I am multi-racial, and I'm not talking about 50 shades of white. I'm half white, half Creole. For anyone who doesn't know what Creole is, it can be any number of races mixed, usually black and something European or Native American. Dictionary.com defines Creole as "a person of mixed black and European, especially French or Spanish, ancestry..." In my case, Creole means a mixture of French, Dutch, Native American, Asian, Black and some other unknowns. Anyone else who is multi-racial knows what I'm talking about when I say if I had a dollar for every time someone asked me what race I am, I wouldn't have any college debt.
Being multi-racial, there are an abundance of things that I experience and questions I'm asked on a day-to-day basis that can either enhance or worsen my human experience. I have mixed feelings about being asked these questions, because sometimes I just don't know how to take them. Some people want to know what race I am simply because they're curious, and that's okay, but I also sometimes feel like telling them it's none of their business. Some people want to know what I am because they have some weird fetish for whatever race they think I am, which obviously makes me pretty uncomfortable. Then there are those people that want to know what I am because they want to "make sure" that I'm white. Living in the middle of a racial equality movement, that makes me furious. There's really no telling what I'm going to get when someone approaches me with the question of my heritage, but this is what it really feels like to be multi-racial.
I don't know who I am.
I only know part of my heritage, and the rest hasn't been revealed to me. It's hard to feel fully part of any community when you're not really sure which ones you belong to. It's also hard trying to find your place when you're such a mixture of cultures and histories.

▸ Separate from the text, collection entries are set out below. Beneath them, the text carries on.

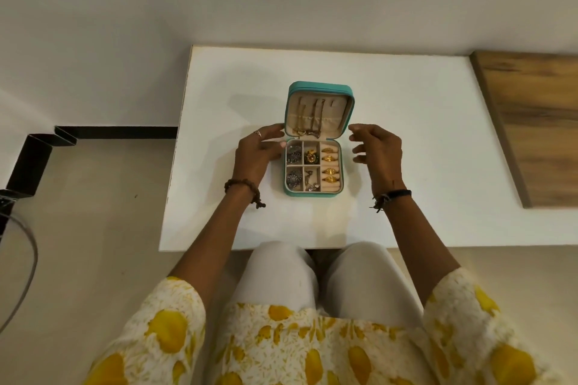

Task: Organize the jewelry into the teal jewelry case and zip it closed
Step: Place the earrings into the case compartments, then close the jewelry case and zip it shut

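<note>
Two hands: you have one on each side of the open teal jewelry case (314,194), which sits mid-way on the white table (422,150) between your fingertips.
Left hand (255,156): your fingers are loosely spread, holding nothing; the fingertips touch or nearly touch the case's left wall at the hinge line. I cannot tell which.
Lid (319,112): it stands tilted open just beyond your fingertips. Chains (308,116) hang inside and can swing or snag the zip, so fold it down slowly.
Tray: earrings (294,153) lie in the small compartments nearest your left fingers, gold rings (330,159) in the roll slots nearer your right. All are light, small and loose, so keep the base flat.
Case handling: it is probably light with a stiff shell and smooth covering that may slide on the table. Pin the base with one hand and press the lid by its far corners.
Right hand (377,150): your fingers are relaxed and part-curled, grasping nothing, just clear of the case's right wall.
</note>
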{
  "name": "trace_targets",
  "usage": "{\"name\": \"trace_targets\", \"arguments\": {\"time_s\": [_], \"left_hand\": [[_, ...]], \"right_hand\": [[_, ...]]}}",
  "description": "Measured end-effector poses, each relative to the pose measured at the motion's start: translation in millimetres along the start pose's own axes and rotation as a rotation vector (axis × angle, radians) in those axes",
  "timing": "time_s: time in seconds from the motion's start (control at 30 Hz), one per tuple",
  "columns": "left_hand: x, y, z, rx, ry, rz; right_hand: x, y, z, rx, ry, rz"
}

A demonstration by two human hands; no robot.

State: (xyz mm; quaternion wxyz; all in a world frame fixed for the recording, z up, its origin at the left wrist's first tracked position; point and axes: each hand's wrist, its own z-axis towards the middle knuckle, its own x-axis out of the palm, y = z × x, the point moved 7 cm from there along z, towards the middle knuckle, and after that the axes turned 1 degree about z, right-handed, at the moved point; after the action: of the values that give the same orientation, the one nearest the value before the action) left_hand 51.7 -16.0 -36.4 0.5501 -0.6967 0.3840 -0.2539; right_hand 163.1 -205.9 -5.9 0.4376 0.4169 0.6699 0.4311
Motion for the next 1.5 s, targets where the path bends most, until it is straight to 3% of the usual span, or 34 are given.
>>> {"name": "trace_targets", "arguments": {"time_s": [0.13, 0.27, 0.47, 0.73, 1.0, 1.27, 1.5], "left_hand": [[7.1, -10.5, 9.5, 0.022, 0.115, 0.041], [5.7, -8.3, 12.4, 0.007, 0.142, 0.036], [6.7, -1.8, -0.8, -0.151, 0.094, -0.194], [8.4, -3.8, -15.3, -0.26, 0.087, -0.244], [2.0, -2.2, -40.4, -0.228, 0.281, -0.15], [-1.6, 17.5, -53.3, -0.204, 0.273, 0.041], [11.7, 15.3, -62.1, -0.132, 0.307, 0.143]], "right_hand": [[15.1, 1.2, 7.2, 0.102, 0.169, 0.214], [18.6, 3.6, 11.8, 0.136, 0.244, 0.187], [9.5, 4.2, 12.4, 0.106, 0.325, 0.123], [3.7, 6.4, -3.6, 0.12, 0.492, 0.108], [-2.8, -5.7, -24.1, 0.142, 0.692, 0.154], [-12.7, -31.2, -41.8, 0.102, 0.67, 0.045], [-6.2, -32.5, -51.8, 0.128, 0.518, -0.05]]}}
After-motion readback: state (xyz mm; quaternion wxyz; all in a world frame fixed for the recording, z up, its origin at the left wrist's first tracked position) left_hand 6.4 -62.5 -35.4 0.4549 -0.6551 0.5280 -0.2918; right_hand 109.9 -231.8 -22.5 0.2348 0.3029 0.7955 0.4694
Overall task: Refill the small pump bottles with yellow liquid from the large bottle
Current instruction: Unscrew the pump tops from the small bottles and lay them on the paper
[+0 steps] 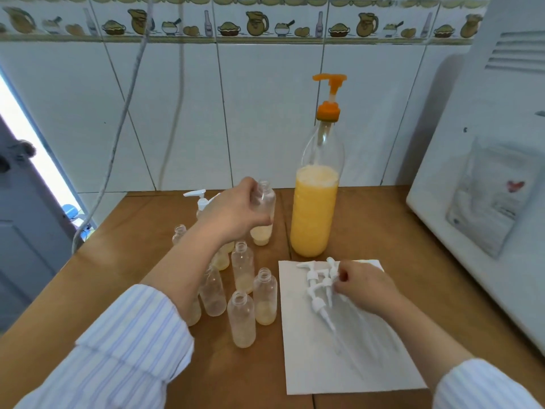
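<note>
The large bottle (315,208) stands at the back of the wooden table, about half full of yellow liquid, with an orange pump on top. My left hand (236,214) grips an open small bottle (263,219) just left of it; that bottle has a little yellow liquid at the bottom. Several more small open bottles (241,317) stand in a cluster under my left forearm. My right hand (364,286) pinches one of several white pump heads (320,293) lying on a white paper sheet (339,364).
A small bottle with its white pump (200,199) fitted stands behind my left hand. A white appliance (486,172) fills the right side. Cords hang down the tiled wall (177,113) at the left. The table's left edge (97,234) drops off near a doorway.
</note>
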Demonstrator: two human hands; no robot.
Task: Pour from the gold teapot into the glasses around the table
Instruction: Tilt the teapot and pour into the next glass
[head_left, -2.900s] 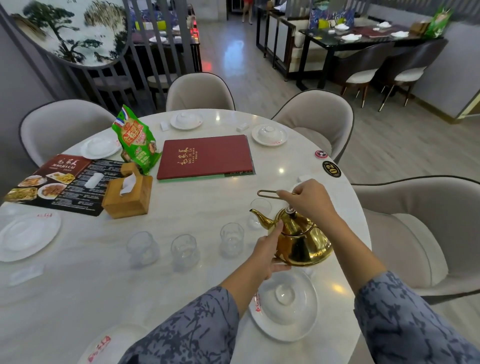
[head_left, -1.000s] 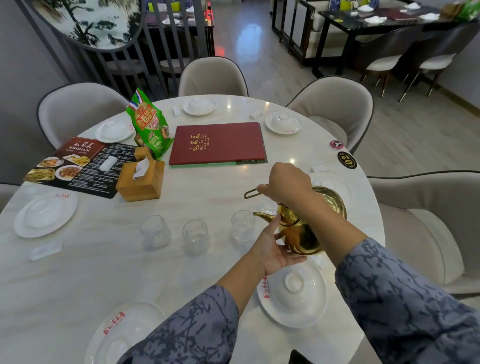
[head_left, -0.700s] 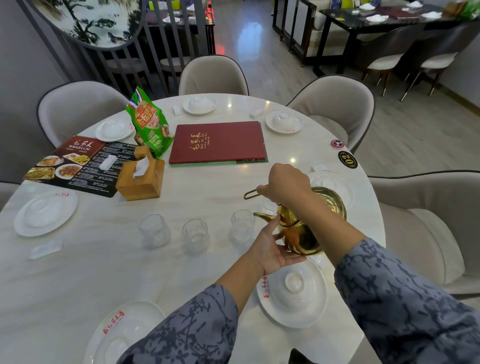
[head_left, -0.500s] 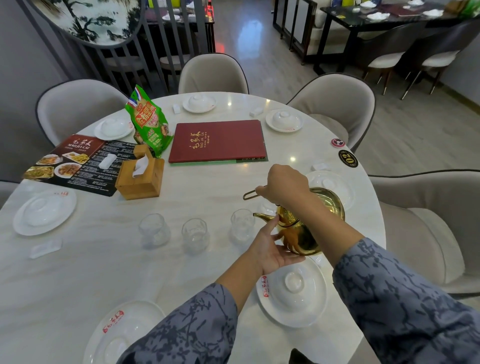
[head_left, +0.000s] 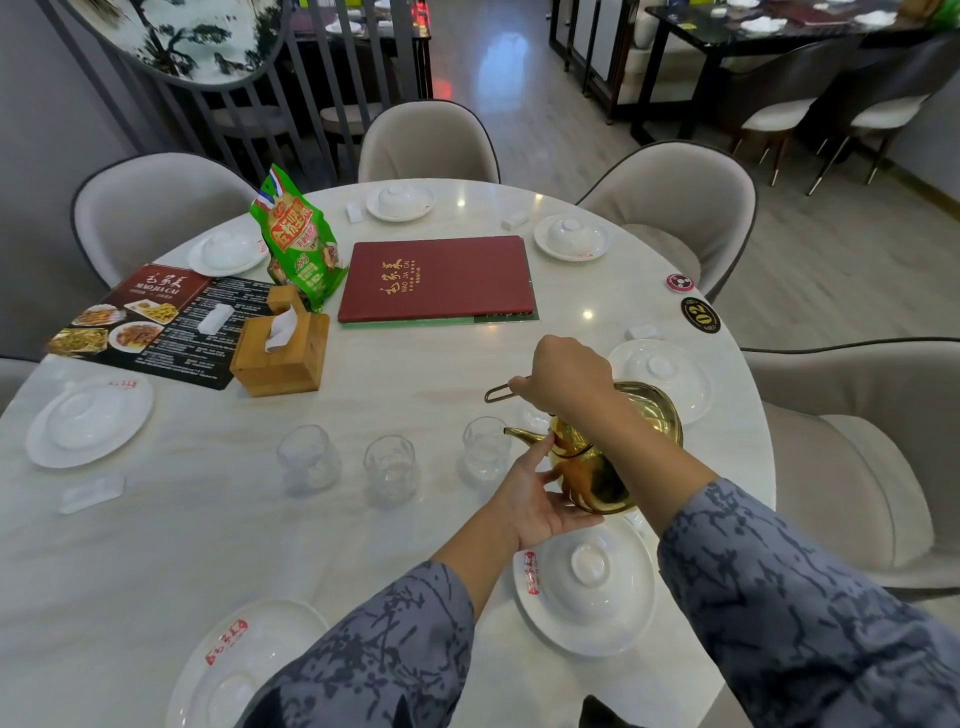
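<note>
The gold teapot (head_left: 602, 467) is tipped steeply to the left above the white round table (head_left: 405, 384). Its spout hangs over the rim of the rightmost clear glass (head_left: 484, 455). My right hand (head_left: 563, 376) is closed around the teapot's wire handle from above. My left hand (head_left: 540, 499) rests flat against the pot's lid and side, fingers spread. Two more clear glasses stand in a row to the left, the middle glass (head_left: 390, 467) and the left glass (head_left: 307, 457). A fourth glass (head_left: 535, 418) is mostly hidden behind the pot.
White plates with upturned bowls ring the table, one (head_left: 587, 582) right below the teapot and one (head_left: 662, 374) behind it. A wooden tissue box (head_left: 280, 353), a green snack bag (head_left: 298, 244), a red menu book (head_left: 436, 280) and a picture menu (head_left: 150, 322) lie farther back. Padded chairs surround the table.
Since 2.9 s ago the teapot has tilted from upright onto its side, spout toward the rightmost glass. Over the last second both hands and the pot have stayed almost still.
</note>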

People approach me speaking a language I don't understand.
This only adds to my confusion, as part of me feels like maybe I should know how to speak these languages. Maybe, but I don't know who I am.

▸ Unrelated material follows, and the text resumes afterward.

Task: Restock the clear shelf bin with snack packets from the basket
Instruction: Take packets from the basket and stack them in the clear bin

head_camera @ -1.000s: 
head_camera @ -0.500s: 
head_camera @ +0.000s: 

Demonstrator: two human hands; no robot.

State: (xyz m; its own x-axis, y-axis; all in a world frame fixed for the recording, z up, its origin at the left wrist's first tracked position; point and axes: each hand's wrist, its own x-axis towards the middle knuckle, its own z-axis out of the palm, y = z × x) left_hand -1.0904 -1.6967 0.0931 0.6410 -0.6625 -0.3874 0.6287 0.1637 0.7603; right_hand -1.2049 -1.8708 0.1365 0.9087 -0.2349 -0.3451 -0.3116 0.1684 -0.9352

I never know which side I'm on.
Any time there's a racial war waging, I never know which side I'm supposed to be on, because I'm also not fully accepted by either side.
I don't want to choose sides.
The unfortunate fact of the matter is that people want to know about my race because in this day and age, race is something that defines you. I want to know my exact race because I want to know how to define myself, because heritage is what everyone seems to be obsessed with these days. I just want to find where I belong, and somehow I've always thought that knowing where I come from could help me. I wanted to know what my life could have or should have been like had I grown up around the culture of my people, but I was wrong.
My race doesn't define me. My character defines me. I define myself.